* [WORK TASK]:
Which lines of the material hold the word "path"? Copy each one.

RAW DATA section start

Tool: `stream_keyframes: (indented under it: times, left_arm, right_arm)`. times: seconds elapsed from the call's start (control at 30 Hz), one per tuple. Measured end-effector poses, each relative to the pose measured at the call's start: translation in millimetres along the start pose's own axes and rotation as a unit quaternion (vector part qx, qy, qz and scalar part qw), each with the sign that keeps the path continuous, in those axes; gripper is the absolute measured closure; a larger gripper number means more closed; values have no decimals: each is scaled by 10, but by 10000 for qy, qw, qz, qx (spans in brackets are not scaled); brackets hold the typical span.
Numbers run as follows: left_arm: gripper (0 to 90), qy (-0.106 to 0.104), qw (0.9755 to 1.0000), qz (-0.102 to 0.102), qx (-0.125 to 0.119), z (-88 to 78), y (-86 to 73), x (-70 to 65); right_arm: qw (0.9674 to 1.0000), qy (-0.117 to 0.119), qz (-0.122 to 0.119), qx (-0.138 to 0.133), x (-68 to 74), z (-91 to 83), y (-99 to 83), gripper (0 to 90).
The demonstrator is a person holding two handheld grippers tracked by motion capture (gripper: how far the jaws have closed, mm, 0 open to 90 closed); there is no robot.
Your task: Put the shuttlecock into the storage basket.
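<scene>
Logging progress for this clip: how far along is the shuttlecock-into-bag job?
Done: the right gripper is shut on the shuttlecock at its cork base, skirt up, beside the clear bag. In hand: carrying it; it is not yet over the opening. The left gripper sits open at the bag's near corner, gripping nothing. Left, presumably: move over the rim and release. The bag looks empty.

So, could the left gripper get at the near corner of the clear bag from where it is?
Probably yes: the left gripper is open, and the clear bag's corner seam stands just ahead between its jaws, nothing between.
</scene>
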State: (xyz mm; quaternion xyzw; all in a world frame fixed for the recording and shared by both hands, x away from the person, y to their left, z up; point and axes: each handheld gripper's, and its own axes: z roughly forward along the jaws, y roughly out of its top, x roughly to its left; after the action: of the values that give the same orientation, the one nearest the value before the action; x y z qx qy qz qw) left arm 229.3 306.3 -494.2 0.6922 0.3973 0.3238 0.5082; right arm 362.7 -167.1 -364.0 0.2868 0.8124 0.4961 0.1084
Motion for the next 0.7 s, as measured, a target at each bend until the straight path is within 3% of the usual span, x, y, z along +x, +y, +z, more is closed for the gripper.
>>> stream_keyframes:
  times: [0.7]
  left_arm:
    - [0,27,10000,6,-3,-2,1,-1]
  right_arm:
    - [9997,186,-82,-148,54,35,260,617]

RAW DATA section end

* [FINISHED EXERCISE]:
Tool: `stream_keyframes: (indented under it: times, left_arm, right_arm)`. times: seconds elapsed from the call's start (control at 30 Hz), one per tuple. Measured end-effector poses, each relative to the pose measured at the call's start: translation in millimetres along the start pose's own axes and rotation as a unit quaternion (vector part qx, qy, qz and scalar part qw), each with the sign that keeps the path continuous, in those axes; gripper is the absolute measured closure; a larger gripper number means more closed; values have no decimals: each is scaled by 10, but by 10000 for qy, qw, qz, qx (spans in brackets are not scaled); brackets hold the typical span.
Motion for the next 0.7 s, as measured, a target at each bend until the straight path is within 3% of the usual span, x, y, z along +x, +y, +z, more is closed for the gripper.

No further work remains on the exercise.